■ EXERCISE AIM ■
Transcribe all of the data verbatim, please, and leave out its pictures.

+++ INPUT DATA +++

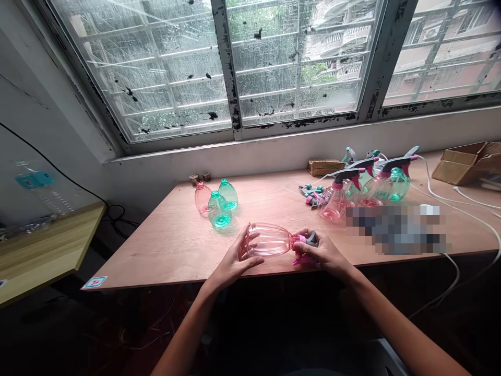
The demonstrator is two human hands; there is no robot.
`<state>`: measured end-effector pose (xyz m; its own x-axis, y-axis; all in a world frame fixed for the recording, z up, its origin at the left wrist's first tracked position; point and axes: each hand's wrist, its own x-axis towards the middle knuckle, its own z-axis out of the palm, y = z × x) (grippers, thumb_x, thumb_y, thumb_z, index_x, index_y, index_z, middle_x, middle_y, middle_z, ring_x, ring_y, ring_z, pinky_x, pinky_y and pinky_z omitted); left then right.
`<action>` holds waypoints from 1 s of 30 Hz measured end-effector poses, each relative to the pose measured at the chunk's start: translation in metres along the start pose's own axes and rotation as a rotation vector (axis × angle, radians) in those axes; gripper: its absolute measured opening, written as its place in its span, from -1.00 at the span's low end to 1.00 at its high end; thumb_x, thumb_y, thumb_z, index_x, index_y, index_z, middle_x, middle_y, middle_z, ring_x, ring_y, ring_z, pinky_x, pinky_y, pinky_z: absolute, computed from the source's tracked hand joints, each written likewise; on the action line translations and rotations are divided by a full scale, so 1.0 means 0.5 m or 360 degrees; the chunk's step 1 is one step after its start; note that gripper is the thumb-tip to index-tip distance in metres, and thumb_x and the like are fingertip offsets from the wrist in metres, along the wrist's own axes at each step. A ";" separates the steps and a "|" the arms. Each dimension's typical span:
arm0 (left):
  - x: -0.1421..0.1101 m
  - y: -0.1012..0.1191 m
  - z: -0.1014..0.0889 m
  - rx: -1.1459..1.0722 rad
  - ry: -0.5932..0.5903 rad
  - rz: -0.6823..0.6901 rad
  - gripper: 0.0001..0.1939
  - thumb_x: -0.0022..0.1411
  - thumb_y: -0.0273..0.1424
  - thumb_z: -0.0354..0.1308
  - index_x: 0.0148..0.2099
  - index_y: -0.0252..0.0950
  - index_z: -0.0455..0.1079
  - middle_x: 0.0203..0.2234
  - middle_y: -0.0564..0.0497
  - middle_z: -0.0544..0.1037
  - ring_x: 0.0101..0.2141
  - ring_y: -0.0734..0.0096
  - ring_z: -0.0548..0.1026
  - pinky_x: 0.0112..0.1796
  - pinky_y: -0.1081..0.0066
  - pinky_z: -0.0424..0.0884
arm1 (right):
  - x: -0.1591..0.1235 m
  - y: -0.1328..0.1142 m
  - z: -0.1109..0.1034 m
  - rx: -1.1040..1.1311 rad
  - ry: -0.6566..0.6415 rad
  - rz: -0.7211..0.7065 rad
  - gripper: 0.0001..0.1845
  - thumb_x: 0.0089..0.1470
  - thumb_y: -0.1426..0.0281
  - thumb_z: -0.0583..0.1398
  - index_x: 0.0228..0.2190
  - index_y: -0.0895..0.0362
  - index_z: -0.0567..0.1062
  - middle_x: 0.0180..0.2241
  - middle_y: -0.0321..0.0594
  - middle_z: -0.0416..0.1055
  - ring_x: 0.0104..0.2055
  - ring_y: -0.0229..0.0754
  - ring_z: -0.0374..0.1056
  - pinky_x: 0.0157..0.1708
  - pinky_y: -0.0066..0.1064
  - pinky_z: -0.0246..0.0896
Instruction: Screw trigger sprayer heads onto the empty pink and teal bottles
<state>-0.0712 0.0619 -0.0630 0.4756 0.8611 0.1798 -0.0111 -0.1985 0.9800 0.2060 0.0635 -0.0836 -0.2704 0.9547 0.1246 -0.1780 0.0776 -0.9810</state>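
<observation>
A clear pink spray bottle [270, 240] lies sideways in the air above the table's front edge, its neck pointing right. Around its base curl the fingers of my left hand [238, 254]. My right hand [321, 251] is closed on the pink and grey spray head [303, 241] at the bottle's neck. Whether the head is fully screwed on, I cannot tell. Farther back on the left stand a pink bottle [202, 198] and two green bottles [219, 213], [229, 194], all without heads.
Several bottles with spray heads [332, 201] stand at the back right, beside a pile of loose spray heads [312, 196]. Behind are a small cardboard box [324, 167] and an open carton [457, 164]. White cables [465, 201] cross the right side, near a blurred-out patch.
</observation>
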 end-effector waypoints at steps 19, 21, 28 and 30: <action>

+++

■ RESPONSE FOR THIS EXERCISE ■
The demonstrator is two human hands; there is no robot.
`<state>`: measured end-effector pose (xyz m; its own x-axis, y-axis; all in a world frame fixed for the recording, z up, its origin at the left wrist's first tracked position; point and axes: each hand's wrist, its own x-axis towards the middle knuckle, its own z-axis out of the palm, y = z × x) (grippers, thumb_x, thumb_y, thumb_z, index_x, index_y, index_z, middle_x, middle_y, middle_z, ring_x, ring_y, ring_z, pinky_x, pinky_y and pinky_z omitted); left then right.
`<action>` holds waypoints from 1 s of 30 Hz measured end-effector poses, each relative to the pose measured at the chunk's start: translation in metres along the start pose's own axes and rotation as a rotation vector (axis × angle, radians) in those axes; gripper: its absolute measured opening, written as its place in its span, from -1.00 at the span's low end to 1.00 at its high end; thumb_x, thumb_y, thumb_z, index_x, index_y, index_z, middle_x, middle_y, middle_z, ring_x, ring_y, ring_z, pinky_x, pinky_y, pinky_z: absolute, computed from the source's tracked hand joints, each written likewise; on the action line translations and rotations are divided by a full scale, so 1.0 means 0.5 m or 360 degrees; the chunk's step 1 is one step after its start; note that gripper is the thumb-tip to index-tip distance in metres, and thumb_x and the like are fingertip offsets from the wrist in metres, along the wrist's own axes at each step. A ";" separates the steps and a "|" the arms. Each dimension's typical span:
arm0 (left):
  - x: -0.1421..0.1101 m
  - y: -0.1012..0.1191 m
  - z: -0.1014..0.0889 m
  - rx: -1.1459..1.0722 rad
  - ry: -0.5932..0.5903 rad
  - rz: -0.6823..0.6901 rad
  - gripper: 0.0001..0.1939
  - thumb_x: -0.0022..0.1411
  - thumb_y: -0.0273..0.1424
  - thumb_z: -0.0354..0.1308
  - index_x: 0.0148..0.2099
  - index_y: -0.0252..0.0950
  - index_z: -0.0455..0.1079
  - middle_x: 0.0203..0.2234
  - middle_y: -0.0564..0.0497
  - middle_z: -0.0544..0.1037
  - ring_x: 0.0101..0.2141
  - ring_y: -0.0734..0.0096
  - ring_z: -0.0548..0.1026
  - pinky_x: 0.0112..0.1796
  - pinky_y: -0.1081..0.0066
  - pinky_z: -0.0424..0.0884
arm1 (right):
  - x: -0.1591..0.1235 m
  - y: -0.1328..0.1142 m
  - z: -0.1109..0.1034 m
  - rx: -1.1040..1.1311 rad
  - ry: -0.6566..0.6415 rad
  - rz: -0.7211..0.7065 rad
  - gripper: 0.0001..0.1845
  - thumb_x: 0.0089..0.1470
  - thumb_y: -0.1426..0.0281
  - thumb_z: -0.0583..0.1398
  - index_x: 0.0228..0.2190
  - index_y: -0.0895..0.0362
  - index_z: -0.0567..0.1062
  - middle_x: 0.0180..0.2241
  - middle_y: -0.0321..0.0594
  - middle_z: -0.0416..0.1055
  - ring_x: 0.0104..0.2055
  - ring_y: -0.0229..0.0754
  - ring_z: -0.0374..0.1056
  - pinky_x: 0.0157..0.1708
  - pinky_y: -0.0066..0.1064
  - pinky_z: -0.0246..0.0896
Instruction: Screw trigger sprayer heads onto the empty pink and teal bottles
<state>-0.0712 0.0619 -0.0630 0.4756 0.8611 0.1798 -0.0111 -0.1985 0.9800 0.2060 0.0635 -0.0836 -0.2704 0.9547 0.1246 -0.1780 0.0776 -0.9810</state>
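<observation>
A clear pink spray bottle [270, 240] lies sideways in the air above the table's front edge, its neck pointing right. Around its base curl the fingers of my left hand [238, 254]. My right hand [321, 251] is closed on the pink and grey spray head [303, 241] at the bottle's neck. Whether the head is fully screwed on, I cannot tell. Farther back on the left stand a pink bottle [202, 198] and two green bottles [219, 213], [229, 194], all without heads.
Several bottles with spray heads [332, 201] stand at the back right, beside a pile of loose spray heads [312, 196]. Behind are a small cardboard box [324, 167] and an open carton [457, 164]. White cables [465, 201] cross the right side, near a blurred-out patch.
</observation>
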 end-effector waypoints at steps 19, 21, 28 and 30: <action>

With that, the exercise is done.